Task to carry out: Return all lines from the listing below that include the word "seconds".

#### The data ####

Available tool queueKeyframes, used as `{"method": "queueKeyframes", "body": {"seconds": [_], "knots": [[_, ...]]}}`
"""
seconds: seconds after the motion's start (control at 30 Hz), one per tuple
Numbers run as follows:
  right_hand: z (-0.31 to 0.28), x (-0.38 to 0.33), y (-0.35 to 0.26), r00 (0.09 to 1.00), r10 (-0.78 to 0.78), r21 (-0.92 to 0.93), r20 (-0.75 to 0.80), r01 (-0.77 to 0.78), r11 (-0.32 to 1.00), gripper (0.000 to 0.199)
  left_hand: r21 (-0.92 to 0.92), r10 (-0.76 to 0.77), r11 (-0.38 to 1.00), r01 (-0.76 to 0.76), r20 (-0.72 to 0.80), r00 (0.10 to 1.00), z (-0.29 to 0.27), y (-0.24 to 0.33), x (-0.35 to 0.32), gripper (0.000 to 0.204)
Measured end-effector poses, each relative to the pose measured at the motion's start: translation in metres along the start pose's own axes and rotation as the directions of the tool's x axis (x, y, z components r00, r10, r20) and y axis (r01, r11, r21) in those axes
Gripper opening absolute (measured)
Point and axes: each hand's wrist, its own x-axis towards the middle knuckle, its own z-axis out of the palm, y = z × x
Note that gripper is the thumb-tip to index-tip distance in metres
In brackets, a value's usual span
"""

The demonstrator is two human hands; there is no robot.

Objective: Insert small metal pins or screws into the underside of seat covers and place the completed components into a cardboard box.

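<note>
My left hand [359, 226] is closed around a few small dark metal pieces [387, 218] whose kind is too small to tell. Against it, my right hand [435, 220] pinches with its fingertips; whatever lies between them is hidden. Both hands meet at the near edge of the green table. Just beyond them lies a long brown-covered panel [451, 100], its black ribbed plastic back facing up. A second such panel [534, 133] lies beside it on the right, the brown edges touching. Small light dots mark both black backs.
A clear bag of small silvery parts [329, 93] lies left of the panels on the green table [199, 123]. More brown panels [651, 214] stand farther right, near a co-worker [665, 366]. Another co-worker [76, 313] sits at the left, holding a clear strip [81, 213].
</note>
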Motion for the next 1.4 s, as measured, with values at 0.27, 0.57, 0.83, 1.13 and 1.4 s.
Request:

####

Output:
Available tool queueKeyframes, used as `{"method": "queueKeyframes", "body": {"seconds": [_], "knots": [[_, ...]]}}`
seconds: seconds after the motion's start (control at 30 Hz), one per tuple

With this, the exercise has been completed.